____ Record excerpts
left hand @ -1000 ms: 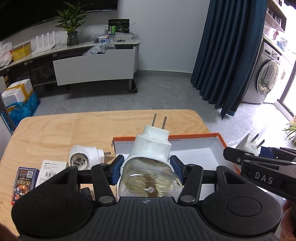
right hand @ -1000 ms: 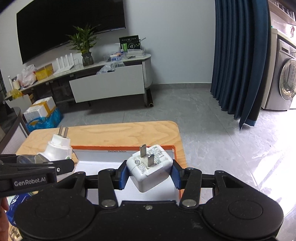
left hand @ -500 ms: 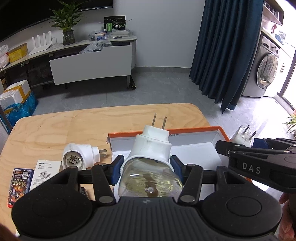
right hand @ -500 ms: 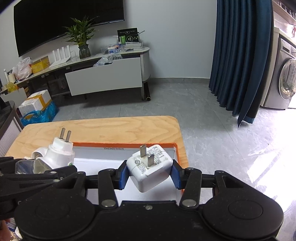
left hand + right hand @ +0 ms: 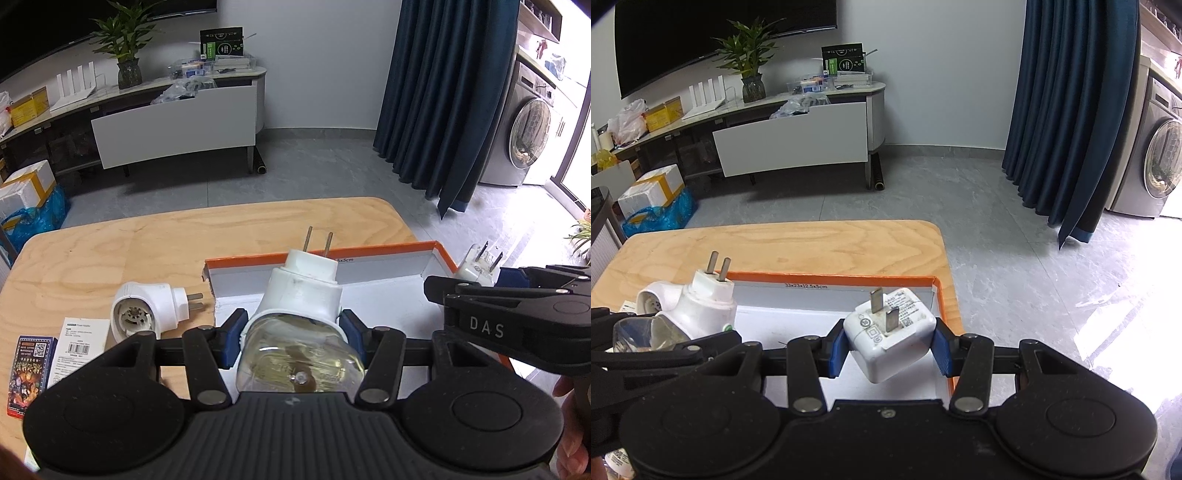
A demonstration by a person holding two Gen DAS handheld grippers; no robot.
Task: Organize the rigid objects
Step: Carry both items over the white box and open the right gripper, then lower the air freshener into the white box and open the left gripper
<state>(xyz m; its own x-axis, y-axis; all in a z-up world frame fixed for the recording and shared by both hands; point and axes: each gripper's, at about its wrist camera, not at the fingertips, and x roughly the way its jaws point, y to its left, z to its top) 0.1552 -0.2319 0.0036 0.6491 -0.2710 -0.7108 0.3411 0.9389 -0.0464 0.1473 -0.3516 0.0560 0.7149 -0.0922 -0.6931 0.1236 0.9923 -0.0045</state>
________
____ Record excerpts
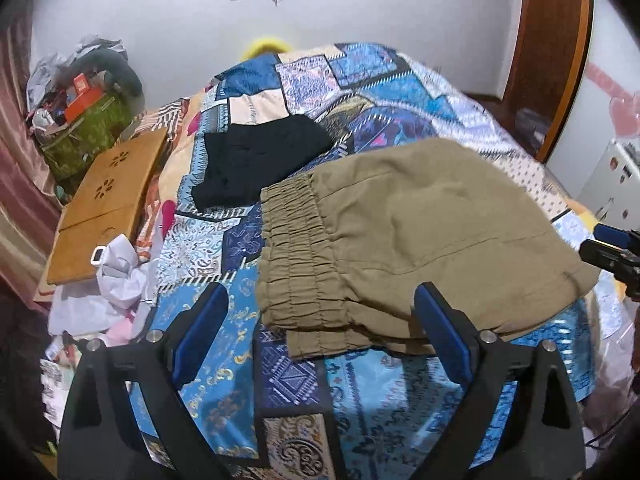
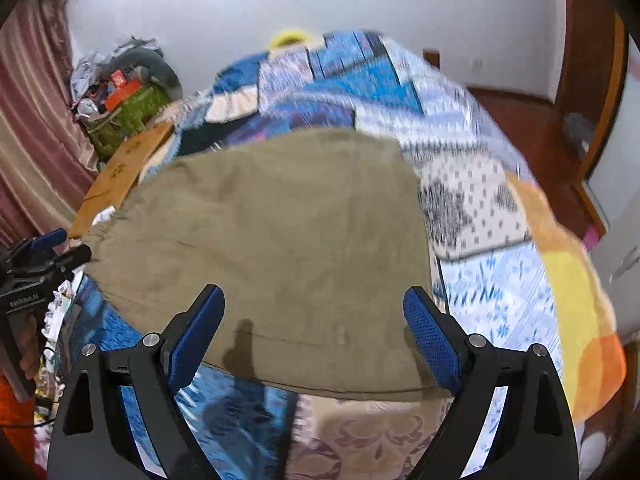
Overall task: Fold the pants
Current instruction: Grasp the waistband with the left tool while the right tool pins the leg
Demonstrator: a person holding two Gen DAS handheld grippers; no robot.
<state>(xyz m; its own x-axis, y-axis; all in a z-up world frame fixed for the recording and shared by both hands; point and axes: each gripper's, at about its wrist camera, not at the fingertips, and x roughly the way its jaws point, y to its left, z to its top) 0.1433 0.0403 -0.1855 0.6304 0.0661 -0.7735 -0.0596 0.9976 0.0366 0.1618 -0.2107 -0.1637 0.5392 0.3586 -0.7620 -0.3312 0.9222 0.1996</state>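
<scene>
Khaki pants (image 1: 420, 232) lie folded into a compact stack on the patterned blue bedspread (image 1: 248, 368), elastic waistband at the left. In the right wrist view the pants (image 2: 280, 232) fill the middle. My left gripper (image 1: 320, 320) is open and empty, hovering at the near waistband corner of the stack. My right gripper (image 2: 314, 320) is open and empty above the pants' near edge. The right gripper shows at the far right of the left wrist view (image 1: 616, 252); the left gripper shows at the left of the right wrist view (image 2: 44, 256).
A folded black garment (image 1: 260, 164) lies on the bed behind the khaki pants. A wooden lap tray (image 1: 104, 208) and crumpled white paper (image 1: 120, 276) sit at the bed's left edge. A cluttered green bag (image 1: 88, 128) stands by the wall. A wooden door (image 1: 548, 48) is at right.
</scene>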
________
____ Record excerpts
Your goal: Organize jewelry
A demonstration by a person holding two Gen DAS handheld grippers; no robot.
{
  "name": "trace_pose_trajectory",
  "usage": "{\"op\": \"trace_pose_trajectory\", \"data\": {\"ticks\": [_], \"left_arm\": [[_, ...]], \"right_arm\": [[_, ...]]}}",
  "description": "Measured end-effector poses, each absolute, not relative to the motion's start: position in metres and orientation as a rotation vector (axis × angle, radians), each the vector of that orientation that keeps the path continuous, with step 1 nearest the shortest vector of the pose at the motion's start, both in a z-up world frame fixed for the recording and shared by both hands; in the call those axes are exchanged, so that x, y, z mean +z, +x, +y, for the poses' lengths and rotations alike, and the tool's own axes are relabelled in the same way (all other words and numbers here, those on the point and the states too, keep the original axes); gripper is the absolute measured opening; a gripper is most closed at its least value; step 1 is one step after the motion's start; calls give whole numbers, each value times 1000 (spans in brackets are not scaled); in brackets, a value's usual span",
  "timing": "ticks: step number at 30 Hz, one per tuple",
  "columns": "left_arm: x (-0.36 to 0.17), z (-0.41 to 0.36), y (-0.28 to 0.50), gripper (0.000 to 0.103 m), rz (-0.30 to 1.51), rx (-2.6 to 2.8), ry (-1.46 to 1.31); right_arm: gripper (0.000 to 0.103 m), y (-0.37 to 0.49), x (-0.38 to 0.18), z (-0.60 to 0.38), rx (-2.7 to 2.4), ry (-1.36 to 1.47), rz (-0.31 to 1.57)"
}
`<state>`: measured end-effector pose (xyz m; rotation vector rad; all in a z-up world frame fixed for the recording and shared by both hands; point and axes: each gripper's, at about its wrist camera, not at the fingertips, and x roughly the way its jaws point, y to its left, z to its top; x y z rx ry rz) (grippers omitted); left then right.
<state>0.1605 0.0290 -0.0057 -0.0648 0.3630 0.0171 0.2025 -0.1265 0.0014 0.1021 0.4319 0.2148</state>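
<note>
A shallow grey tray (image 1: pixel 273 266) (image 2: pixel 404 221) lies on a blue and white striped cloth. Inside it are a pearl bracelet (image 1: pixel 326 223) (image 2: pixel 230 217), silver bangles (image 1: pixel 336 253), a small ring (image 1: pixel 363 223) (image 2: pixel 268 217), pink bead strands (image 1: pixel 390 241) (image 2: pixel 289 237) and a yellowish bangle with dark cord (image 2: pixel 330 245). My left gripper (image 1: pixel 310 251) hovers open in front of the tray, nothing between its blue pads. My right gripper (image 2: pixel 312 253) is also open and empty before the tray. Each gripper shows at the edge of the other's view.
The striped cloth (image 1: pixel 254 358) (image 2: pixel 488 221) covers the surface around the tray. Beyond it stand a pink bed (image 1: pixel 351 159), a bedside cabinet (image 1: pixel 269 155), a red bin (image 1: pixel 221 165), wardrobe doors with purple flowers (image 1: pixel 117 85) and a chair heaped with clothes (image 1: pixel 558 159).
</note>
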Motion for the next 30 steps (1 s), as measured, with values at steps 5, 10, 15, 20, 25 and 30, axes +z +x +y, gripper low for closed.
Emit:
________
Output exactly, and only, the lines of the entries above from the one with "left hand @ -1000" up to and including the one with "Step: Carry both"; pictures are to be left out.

◆ **Solution for this problem**:
left hand @ -1000 ms: 
right hand @ -1000 ms: 
left hand @ -500 ms: 
right hand @ -500 ms: 
left hand + right hand @ +0 ms: 
A demonstration by a person holding two Gen DAS handheld grippers; no robot.
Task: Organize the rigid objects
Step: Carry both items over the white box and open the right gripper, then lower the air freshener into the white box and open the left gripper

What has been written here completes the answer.